Tadjikistan: Le gouvernement accuse l'opposition après l'assassinat de quatre touristes étrangers

Tadjikistan: Le gouvernement accuse l'opposition après l'assassinat de quatre touristes étrangers

L'attaque s'est produite dimanche, dans la région de Danghara, à 150 kilomètres au sud de la capitale Douchanbé.
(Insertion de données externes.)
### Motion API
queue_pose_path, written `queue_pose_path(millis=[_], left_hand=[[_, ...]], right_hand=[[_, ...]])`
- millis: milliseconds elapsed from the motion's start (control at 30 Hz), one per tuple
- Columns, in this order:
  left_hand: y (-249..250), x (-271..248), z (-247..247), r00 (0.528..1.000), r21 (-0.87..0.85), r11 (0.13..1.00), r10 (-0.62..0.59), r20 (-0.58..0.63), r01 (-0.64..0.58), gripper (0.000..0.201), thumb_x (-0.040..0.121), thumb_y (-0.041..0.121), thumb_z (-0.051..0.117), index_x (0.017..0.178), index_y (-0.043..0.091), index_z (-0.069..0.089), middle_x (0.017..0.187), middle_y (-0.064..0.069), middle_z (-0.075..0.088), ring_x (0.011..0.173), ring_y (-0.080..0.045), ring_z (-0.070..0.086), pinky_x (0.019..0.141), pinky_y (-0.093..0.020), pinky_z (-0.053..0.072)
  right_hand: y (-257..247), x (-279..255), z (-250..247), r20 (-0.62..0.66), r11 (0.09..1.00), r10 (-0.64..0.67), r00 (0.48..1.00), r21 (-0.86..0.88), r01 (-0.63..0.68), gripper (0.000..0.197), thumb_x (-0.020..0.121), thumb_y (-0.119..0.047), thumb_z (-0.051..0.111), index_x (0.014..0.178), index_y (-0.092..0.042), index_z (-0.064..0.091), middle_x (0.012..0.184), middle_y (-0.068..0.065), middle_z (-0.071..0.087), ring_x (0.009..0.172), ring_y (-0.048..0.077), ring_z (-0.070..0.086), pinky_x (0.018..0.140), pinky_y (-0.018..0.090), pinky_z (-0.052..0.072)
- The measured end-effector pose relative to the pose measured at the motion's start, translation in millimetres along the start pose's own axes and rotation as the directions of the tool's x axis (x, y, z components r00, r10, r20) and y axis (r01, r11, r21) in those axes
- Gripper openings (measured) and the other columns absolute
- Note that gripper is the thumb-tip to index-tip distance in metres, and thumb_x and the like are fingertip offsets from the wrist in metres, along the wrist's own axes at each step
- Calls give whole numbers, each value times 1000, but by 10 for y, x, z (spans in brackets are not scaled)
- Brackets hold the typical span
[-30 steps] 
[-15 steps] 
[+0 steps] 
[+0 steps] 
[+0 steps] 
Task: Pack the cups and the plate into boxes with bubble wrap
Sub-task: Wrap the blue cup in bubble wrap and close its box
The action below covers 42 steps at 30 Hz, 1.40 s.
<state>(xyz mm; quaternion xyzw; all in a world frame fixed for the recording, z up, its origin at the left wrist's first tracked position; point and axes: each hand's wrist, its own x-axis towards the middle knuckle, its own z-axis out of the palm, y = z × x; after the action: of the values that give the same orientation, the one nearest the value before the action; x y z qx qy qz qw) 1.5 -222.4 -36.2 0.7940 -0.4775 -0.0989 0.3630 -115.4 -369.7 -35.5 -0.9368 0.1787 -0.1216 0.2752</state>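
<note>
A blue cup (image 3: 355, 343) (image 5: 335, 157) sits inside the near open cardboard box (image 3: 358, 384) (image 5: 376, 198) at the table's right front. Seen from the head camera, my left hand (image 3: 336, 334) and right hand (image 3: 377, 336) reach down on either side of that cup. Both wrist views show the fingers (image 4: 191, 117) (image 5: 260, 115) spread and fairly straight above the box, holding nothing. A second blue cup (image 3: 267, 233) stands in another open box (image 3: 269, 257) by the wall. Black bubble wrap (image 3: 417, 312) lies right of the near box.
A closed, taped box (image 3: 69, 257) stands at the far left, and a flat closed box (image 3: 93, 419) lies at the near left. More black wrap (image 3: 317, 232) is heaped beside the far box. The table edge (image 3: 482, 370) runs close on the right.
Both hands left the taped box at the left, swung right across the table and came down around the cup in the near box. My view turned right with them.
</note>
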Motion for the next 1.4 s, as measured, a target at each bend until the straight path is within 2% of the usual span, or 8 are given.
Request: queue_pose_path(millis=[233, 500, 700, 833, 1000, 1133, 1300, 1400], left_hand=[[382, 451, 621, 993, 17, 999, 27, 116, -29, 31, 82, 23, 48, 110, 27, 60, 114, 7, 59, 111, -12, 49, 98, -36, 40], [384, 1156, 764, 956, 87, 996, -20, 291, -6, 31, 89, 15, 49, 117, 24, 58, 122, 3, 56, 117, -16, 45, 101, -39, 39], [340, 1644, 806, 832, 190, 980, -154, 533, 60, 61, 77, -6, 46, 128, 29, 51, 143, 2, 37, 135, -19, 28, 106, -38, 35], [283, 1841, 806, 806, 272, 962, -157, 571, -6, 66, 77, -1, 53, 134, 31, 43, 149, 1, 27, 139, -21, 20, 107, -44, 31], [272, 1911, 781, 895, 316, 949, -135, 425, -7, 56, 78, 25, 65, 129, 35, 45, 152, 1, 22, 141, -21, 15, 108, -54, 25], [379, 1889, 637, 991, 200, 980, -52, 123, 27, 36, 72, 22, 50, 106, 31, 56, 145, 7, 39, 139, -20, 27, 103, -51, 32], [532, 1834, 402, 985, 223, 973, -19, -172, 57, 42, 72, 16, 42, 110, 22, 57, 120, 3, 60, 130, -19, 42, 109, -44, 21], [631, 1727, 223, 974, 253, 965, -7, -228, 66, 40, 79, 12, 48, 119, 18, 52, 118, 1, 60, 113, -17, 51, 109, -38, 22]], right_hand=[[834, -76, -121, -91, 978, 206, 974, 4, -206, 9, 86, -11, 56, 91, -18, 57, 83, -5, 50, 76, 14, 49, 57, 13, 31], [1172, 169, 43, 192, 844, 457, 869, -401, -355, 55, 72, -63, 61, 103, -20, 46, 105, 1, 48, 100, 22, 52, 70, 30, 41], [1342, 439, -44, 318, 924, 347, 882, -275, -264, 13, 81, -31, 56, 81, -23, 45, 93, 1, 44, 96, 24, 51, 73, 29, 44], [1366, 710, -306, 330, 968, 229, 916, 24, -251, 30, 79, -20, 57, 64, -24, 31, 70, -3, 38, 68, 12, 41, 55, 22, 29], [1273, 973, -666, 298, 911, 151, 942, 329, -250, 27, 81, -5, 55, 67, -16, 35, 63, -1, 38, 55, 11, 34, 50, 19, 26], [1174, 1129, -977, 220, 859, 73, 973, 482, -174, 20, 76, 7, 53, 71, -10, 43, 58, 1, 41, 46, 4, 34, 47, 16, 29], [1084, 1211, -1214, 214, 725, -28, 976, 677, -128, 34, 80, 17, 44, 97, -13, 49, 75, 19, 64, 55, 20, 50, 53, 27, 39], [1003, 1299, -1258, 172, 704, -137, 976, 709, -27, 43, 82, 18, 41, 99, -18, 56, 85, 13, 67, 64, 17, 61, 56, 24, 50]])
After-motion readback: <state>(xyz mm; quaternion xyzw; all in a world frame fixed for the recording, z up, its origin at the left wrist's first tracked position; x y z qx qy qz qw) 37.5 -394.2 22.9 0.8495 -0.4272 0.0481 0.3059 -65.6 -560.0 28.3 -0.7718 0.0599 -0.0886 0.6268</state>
Le groupe ayant attaqué dimanche les cyclotouristes étrangers "a agi sur l'ordre" de Nossirkhoudjy Abaïdov, membre du Parti de la renaissance islamique du Tadjikistan, a indiqué le ministère dans un communiqué.

Deux Américains, un Suisse et un Néerlandais ont été tués dans l'attaque, tandis qu'un autre Suisse et un autre Néerlandais ont été blessés. Après avoir dans un premier temps évoqué la piste de l'accident, les autorités tadjikes ont annoncé lundi que les suspects "avaient des couteaux et des armes à feu" et qu'un des touristes avait été blessé à l'arme blanche. C'est ce qu'a affirmé mardi le Ministère de l'Intérieur tadjik.

Le ministre a indiqué que les " institutions publiques ont été placées sous protection " pour " assurer la sécurité des citoyens et des touristes " suite à cette attaque.

Les policiers ont ensuite retrouvé la voiture impliquée dans le drame avant d'interpeller l'un des suspects et d'en abattre deux autres, qui avaient tenté de résister à l'arrestation. In fact, it goes on much longer! Un Suisse et un Néerlandais ont été blessés et un touriste français est indemne.


Les autorités ont aussi interdit le parti d'opposition de la Renaissance islamique, alors seul parti islamique légal dans le pays, considéré comme modéré, l'accusant d'avoir cherché à instaurer un "Etat islamique" au Tadjikistan.

Le groupe était mené par un autre " membre actif " de ce parti, Housseïn Abdoussamadov, 33 ans, qui a été arrêté et est passé aux aveux, selon la même source.

Les États-Unis, l'Union européenne et les Nations unies s'étaient déclarés inquiets de cette interdiction.

Le Tadjikistan, un petit pays d'Asie centrale dont la majorité de la population est musulmane et qui est la plus pauvre des ex-républiques soviétiques, est dirigé d'une main de fer par le président Emomali Rakhmon depuis 1992.

Cette rare attaque jihadiste au Tadjikistan, pays voisin de l'Afghanistan où les forces locales appuyées par celles de l'Otan combattent à la fois l'EI et les talibans, intervient alors que l'année 2018 y a été déclarée "année du tourisme".